Just looking for the easiest already-implemented solution. Specific output format is less important.

Thanks, Dan.

+2  A: 

One person's unprintable character is another's multi-byte character. So you'll have to define the encoding before you can work out what bytes map to what characters, and which of those is unprintable.

Douglas Leeder
+4  A: 

Take a look at the Boost's String Algorithm Library.
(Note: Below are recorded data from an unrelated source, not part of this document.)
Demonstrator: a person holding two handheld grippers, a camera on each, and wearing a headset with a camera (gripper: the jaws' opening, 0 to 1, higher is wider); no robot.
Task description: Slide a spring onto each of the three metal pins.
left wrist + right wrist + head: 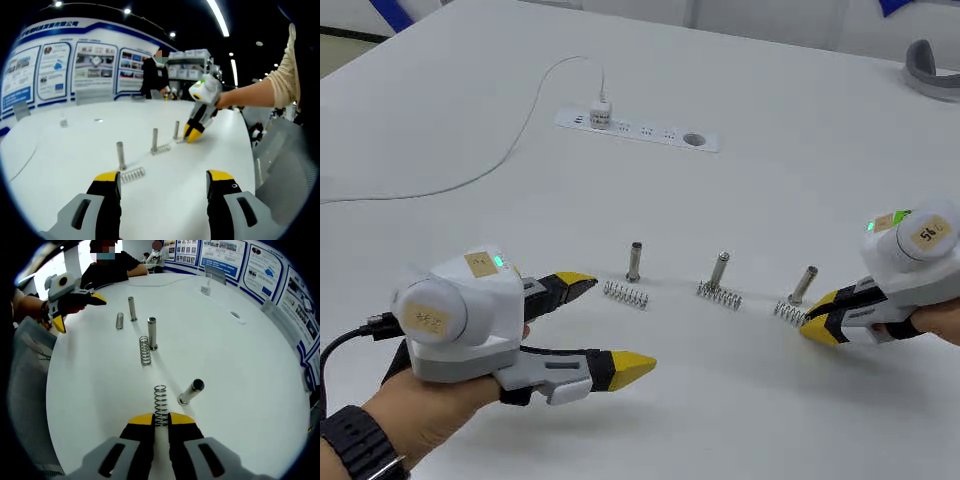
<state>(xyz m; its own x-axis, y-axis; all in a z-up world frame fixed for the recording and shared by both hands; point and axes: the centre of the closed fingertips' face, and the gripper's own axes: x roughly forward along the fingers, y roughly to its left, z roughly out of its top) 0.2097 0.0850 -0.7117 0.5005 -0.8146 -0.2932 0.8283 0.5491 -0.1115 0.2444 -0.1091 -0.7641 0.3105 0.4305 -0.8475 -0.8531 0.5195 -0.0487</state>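
The rightmost spring, lying on the table just beside its pin, was clamped endwise by the right gripper: pickup step, with lifting and axial alignment probably next. The left gripper hovered, jaws wide, empty.

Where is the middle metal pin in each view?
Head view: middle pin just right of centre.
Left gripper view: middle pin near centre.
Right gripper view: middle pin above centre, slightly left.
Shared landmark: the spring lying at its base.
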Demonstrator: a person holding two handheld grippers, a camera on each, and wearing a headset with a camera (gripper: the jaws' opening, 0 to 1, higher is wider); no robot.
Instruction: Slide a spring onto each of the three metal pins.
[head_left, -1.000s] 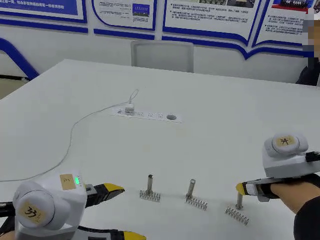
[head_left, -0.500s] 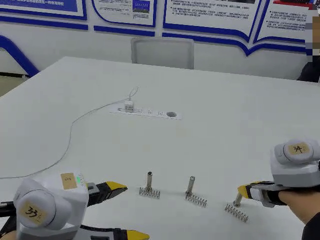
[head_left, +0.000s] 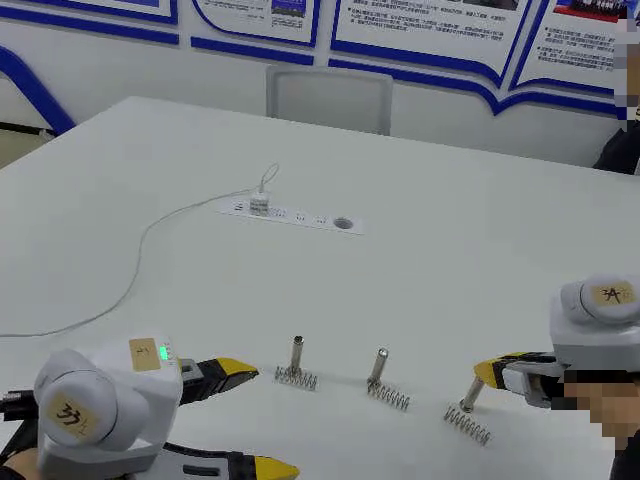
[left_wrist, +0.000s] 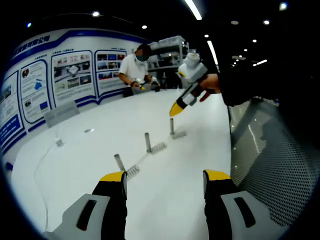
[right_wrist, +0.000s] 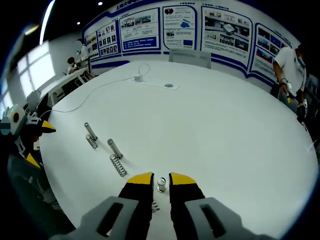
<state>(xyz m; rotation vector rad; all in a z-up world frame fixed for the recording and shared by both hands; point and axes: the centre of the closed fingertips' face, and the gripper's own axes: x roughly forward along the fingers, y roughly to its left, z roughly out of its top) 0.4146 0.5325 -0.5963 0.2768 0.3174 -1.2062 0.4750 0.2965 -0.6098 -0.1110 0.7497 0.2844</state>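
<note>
- Head view was bright and evenly lit; table (head_left: 420, 270) white, shadows faint, slight softness overall.
- Left gripper view was dimmer, ceiling lights (left_wrist: 192, 7) showing as streaks and dots.
- Both gripper views bent hard at edges; posters (right_wrist: 180, 22) curved, text unreadable.
- Pin (right_wrist: 161, 184) top glinted under overhead light.

A broad white surface (head_left: 450, 200) is being lit by strip lights (left_wrist: 192, 9) in a dark ceiling. The wall behind is being covered by blue-and-white posters (head_left: 430, 25). A grey chair (head_left: 328, 97) is being seen at the far edge. A power strip (head_left: 295, 216) is being seen on the surface, with a white cable (head_left: 143, 250) trailing leftward.
</note>
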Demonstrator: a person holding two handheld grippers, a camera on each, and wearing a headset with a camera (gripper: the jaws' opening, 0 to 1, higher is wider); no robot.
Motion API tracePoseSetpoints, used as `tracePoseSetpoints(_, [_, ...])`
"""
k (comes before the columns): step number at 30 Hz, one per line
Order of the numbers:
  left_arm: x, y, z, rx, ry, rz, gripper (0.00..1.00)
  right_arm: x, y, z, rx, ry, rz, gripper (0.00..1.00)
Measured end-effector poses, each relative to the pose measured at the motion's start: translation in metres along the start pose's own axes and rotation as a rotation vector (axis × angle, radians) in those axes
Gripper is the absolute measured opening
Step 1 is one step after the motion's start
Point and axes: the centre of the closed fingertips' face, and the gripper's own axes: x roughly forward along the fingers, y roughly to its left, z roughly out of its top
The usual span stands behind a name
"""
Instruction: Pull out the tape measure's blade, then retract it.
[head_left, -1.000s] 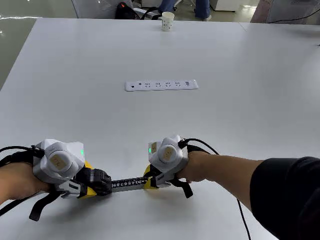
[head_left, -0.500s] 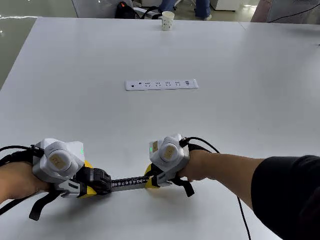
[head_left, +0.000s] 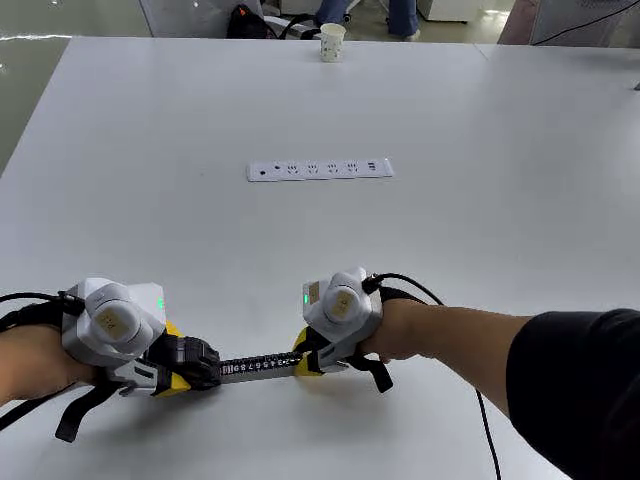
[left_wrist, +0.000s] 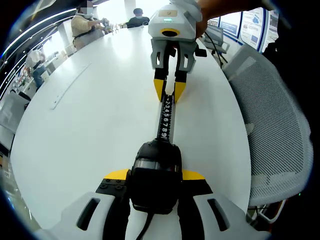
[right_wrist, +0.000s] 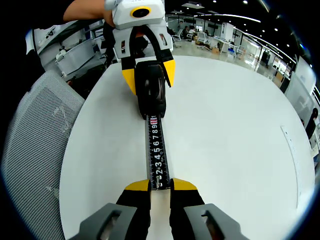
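Head view has your left claw (head_left: 182, 360) clamped on the tape measure (head_left: 203, 362) near the front edge of the bench (head_left: 400, 230), right claw (head_left: 303, 360) pinching the blade (head_left: 258, 367) tip a short way out — lose that pinch and it could snap back, pull crooked and it could kink.

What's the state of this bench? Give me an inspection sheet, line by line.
Surface: white table, smooth.
Job's things: black tape measure case near the front edge; blade out a short way, numbers up.
Clutter: power strip mid-table; paper cup at the far edge.
Grippers: left tongs shut on the tape measure case; right tongs shut on the blade's end.
Cables: right-wrist cable and left-wrist cable, both black.
Surroundings: mesh chair beside the table; people at the far end.
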Motion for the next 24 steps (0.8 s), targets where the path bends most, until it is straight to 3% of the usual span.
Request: tracePoseSetpoints(24, [0.0011, 0.0017, -0.0017, -0.002, -0.006, 0.002, 0.31, -0.0067, -0.0001, -0.0102, 0.008, 0.009, -0.007, 0.10])
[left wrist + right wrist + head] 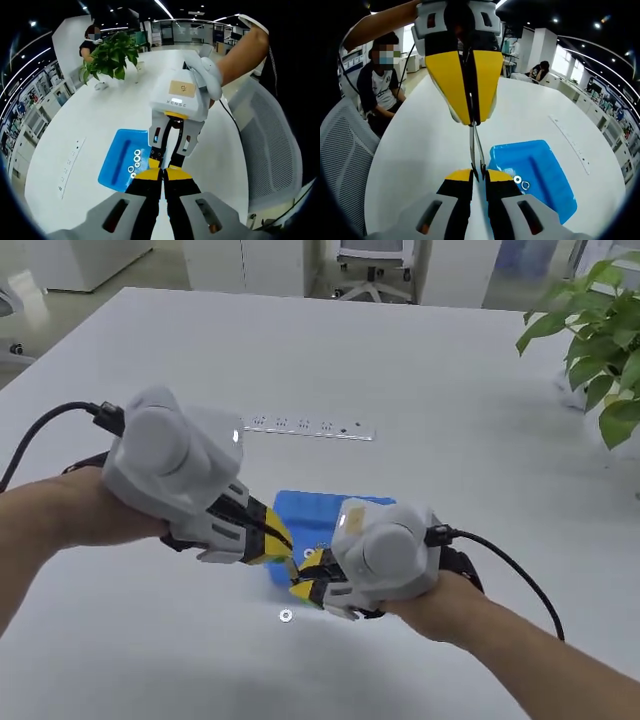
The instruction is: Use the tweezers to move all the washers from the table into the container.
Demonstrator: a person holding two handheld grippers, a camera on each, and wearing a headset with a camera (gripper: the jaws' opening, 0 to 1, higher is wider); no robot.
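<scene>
A pair of thin metal tweezers [476, 150] runs between my two grippers, which face each other tip to tip. My left gripper [471, 120] is shut on the joined end. The right gripper [479, 179] is closed around the two legs near their tips. Whether the tips hold a washer is hidden. In the head view the left gripper [280, 540] and right gripper [305, 588] meet at the near edge of the blue container [300, 512]. Several washers [135, 161] lie inside the container [117, 165]. One washer [286, 615] lies on the white table just in front of the grippers.
A white power strip [305, 428] lies on the table beyond the container. A potted plant [600, 350] stands at the far right. A mesh office chair [272, 145] stands beside the table, and a person [382, 75] sits nearby.
</scene>
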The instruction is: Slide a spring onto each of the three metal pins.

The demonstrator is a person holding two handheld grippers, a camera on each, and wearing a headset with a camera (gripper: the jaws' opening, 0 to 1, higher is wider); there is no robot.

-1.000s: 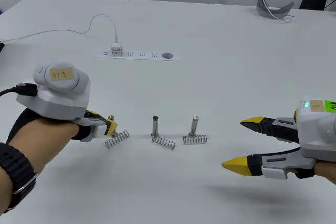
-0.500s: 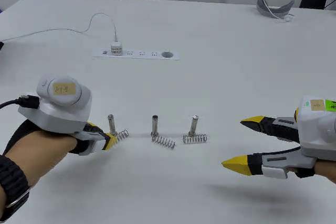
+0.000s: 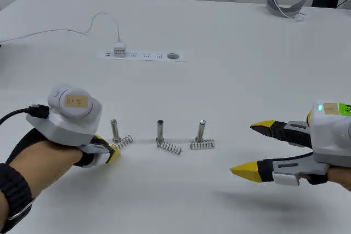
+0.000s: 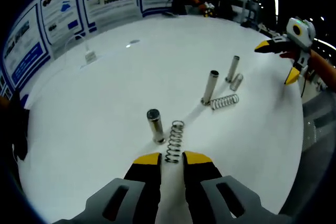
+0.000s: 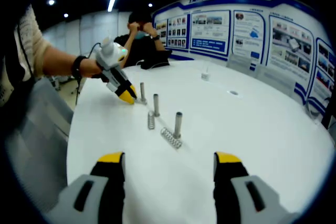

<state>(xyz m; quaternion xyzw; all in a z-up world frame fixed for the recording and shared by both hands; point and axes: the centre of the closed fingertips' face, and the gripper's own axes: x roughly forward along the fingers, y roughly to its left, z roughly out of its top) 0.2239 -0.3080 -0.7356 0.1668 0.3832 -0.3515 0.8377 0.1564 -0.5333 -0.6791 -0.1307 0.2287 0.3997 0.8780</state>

You can use its is_print classifier (together with its operator! overload) to pick out nonprintable characters, and its find_format() functions can replace those with whatever formatting you wish.

#include <iostream>
#include <boost/format.hpp>
#include <boost/algorithm/string.hpp>

struct character_escaper
{
    template<typename FindResultT>
    std::string operator()(const FindResultT& Match) const
    {
        std::string s;
        for (typename FindResultT::const_iterator i = Match.begin();
             i != Match.end();
             i++) {
            s += str(boost::format("\\x%02x") % static_cast<int>(*i));
        }
        return s;
    }
};

int main (int argc, char **argv)
{
    std::string s("a\x01");
    boost::find_format_all(s, boost::token_finder(!boost::is_print()), character_escaper());
    std::cout << s << std::endl;
    return 0;
}
Josh Kelley
A: 

Assumes the execution character set is a superset of ASCII and CHAR_BIT is 8. For the OutIter pass a back_inserter (e.g. to a vector<char> or another string), ostream_iterator, or any other suitable output iterator.

template<class OutIter>
OutIter write_escaped(std::string const& s, OutIter out) {
  *out++ = '"';
  for (std::string::const_iterator i = s.begin(), end = s.end(); i != end; ++i) {
    unsigned char c = *i;
    if (' ' <= c and c <= '~' and c != '\\' and c != '"') {
      *out++ = c;
    }
    else {
      *out++ = '\\';
      switch(c) {
      case '"':  *out++ = '"';  break;
      case '\\': *out++ = '\\'; break;
      case '\t': *out++ = 't';  break;
      case '\r': *out++ = 'r';  break;
      case '\n': *out++ = 'n';  break;
      default:
        char const* const hexdig = "0123456789ABCDEF";
        *out++ = 'x';
        *out++ = hexdig[c >> 4];
        *out++ = hexdig[c & 0xF];
      }
    }
  }
  *out++ = '"';
  return out;
}
Roger Pate
Ben Voigt
You can use *and* without a header in standard C++ too. This was copied from another project and I forgot to change those to make up for MSVC's deficiencies.
Roger Pate
A: 

Have you seen the article about how to Generate Escaped String Output Using Spirit.Karma?